● Exercise objective
Reproduce word for word every line of the entries below, from the line containing "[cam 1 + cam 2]" through the final line, and nothing else.

***

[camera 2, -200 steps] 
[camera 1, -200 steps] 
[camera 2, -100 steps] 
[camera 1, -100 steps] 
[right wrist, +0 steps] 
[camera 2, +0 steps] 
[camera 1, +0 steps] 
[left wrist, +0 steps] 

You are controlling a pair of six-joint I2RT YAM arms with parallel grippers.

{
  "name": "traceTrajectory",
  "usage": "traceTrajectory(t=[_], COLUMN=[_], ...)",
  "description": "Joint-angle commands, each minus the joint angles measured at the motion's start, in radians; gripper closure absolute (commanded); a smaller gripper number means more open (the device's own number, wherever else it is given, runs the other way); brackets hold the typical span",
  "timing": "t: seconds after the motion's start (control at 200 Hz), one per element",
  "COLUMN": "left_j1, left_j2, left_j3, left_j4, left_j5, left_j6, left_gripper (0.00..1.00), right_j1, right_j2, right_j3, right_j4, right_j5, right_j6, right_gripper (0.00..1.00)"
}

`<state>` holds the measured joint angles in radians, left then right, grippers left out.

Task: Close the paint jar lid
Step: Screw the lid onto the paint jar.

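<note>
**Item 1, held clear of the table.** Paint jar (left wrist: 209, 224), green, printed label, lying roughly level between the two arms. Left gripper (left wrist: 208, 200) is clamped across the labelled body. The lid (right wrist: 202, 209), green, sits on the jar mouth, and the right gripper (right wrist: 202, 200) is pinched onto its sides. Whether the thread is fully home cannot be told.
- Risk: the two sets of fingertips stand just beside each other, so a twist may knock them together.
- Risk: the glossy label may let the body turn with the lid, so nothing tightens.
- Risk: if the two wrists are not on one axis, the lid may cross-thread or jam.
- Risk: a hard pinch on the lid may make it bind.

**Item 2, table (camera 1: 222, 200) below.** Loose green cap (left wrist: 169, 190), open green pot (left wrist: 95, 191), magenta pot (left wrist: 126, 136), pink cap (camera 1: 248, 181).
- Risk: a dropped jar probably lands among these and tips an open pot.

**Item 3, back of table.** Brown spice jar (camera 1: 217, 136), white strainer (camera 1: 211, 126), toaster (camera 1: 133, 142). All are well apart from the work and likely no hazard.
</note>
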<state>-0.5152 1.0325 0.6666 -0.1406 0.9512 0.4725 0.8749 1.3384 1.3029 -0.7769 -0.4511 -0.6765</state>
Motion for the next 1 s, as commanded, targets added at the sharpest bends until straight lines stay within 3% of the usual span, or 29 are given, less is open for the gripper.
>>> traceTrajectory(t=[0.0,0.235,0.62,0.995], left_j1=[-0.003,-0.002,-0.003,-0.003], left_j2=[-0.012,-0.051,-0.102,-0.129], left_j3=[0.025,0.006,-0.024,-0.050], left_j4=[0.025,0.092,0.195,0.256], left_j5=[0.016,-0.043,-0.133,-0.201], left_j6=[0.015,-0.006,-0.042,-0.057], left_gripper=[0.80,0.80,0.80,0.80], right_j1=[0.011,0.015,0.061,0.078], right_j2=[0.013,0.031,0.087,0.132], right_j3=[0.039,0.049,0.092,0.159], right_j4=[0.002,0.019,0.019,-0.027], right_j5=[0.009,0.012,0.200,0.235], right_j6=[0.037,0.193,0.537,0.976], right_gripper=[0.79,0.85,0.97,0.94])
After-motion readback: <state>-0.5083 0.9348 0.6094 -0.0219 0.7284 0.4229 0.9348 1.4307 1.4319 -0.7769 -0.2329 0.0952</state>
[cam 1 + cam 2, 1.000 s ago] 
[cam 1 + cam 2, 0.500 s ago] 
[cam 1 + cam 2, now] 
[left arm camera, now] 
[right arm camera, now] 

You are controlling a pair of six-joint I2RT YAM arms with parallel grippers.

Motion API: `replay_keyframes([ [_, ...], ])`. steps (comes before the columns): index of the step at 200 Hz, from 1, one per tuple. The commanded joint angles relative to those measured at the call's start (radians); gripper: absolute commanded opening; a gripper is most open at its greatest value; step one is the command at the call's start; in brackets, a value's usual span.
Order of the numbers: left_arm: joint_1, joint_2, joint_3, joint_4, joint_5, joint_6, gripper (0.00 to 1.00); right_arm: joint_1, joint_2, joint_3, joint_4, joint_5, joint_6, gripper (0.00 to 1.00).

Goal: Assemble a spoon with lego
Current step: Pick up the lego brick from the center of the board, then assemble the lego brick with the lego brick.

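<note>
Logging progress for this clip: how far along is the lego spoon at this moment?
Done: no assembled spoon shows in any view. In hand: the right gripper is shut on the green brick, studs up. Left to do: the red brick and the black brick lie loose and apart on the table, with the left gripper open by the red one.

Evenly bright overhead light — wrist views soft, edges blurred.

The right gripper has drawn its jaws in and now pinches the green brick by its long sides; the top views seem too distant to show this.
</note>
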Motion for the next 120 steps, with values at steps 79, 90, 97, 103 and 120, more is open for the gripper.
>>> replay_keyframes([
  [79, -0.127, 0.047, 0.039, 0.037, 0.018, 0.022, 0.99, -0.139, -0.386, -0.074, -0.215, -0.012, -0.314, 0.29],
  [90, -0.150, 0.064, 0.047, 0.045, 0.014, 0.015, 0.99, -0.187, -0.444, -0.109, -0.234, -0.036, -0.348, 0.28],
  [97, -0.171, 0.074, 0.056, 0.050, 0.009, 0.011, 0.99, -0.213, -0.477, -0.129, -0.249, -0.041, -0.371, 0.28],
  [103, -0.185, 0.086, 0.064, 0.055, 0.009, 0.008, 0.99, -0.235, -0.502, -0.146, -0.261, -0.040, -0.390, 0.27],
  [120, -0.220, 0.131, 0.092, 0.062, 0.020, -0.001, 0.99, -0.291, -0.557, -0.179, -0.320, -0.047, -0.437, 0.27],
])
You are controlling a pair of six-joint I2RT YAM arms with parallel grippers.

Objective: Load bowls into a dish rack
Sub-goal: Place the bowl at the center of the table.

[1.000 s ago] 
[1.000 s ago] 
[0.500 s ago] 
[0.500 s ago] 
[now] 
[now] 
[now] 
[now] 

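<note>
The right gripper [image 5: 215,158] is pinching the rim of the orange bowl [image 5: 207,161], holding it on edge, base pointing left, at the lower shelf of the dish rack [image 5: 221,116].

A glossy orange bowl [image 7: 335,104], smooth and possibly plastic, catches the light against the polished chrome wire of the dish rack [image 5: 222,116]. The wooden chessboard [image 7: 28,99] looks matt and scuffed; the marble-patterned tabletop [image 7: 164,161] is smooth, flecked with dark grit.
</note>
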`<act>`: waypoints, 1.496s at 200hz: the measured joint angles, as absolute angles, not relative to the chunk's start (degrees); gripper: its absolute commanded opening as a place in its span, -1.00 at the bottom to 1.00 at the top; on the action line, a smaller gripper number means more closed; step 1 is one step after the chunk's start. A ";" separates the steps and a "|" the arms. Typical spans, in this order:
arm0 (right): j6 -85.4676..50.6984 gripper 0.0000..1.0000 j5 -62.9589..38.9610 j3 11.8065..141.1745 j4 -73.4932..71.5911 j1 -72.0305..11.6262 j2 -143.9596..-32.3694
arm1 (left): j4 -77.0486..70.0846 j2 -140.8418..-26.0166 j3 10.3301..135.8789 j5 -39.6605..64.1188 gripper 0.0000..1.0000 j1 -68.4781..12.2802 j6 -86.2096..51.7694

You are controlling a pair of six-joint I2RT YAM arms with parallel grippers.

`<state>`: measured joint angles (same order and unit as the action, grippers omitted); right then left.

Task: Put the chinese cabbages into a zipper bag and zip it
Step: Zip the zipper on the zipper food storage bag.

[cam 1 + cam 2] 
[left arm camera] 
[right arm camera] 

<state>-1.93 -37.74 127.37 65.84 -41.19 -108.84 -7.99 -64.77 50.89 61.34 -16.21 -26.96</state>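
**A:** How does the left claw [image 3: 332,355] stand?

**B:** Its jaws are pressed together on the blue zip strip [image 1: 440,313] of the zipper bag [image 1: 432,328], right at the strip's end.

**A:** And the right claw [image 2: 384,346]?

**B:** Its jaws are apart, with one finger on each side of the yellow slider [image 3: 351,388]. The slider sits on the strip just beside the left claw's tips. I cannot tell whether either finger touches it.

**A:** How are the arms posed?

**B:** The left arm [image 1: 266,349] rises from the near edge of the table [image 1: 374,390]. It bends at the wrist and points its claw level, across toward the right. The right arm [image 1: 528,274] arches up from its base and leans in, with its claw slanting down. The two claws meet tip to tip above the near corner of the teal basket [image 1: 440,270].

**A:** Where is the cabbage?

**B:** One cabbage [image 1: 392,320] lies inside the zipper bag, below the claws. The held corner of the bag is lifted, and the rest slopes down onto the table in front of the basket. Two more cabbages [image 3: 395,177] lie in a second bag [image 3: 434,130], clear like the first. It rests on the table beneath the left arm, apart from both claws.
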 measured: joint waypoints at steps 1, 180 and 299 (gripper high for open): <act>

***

● Answer space
[cam 1 + cam 2] 
[left arm camera] 
[right arm camera] 

<state>-1.93 -37.74 127.37 65.84 -41.19 -108.84 -7.99 -64.77 50.89 61.34 -16.21 -26.96</state>
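**A:** How does the left claw [image 3: 332,355] stand?

**B:** Its jaws are pressed together on the blue zip strip [image 1: 440,313] of the zipper bag [image 1: 432,328], right at the strip's end.

**A:** And the right claw [image 2: 384,346]?

**B:** Its jaws are apart, with one finger on each side of the yellow slider [image 3: 351,388]. The slider sits on the strip just beside the left claw's tips. I cannot tell whether either finger touches it.

**A:** How are the arms posed?

**B:** The left arm [image 1: 266,349] rises from the near edge of the table [image 1: 374,390]. It bends at the wrist and points its claw level, across toward the right. The right arm [image 1: 528,274] arches up from its base and leans in, with its claw slanting down. The two claws meet tip to tip above the near corner of the teal basket [image 1: 440,270].

**A:** Where is the cabbage?

**B:** One cabbage [image 1: 392,320] lies inside the zipper bag, below the claws. The held corner of the bag is lifted, and the rest slopes down onto the table in front of the basket. Two more cabbages [image 3: 395,177] lie in a second bag [image 3: 434,130], clear like the first. It rests on the table beneath the left arm, apart from both claws.
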 measured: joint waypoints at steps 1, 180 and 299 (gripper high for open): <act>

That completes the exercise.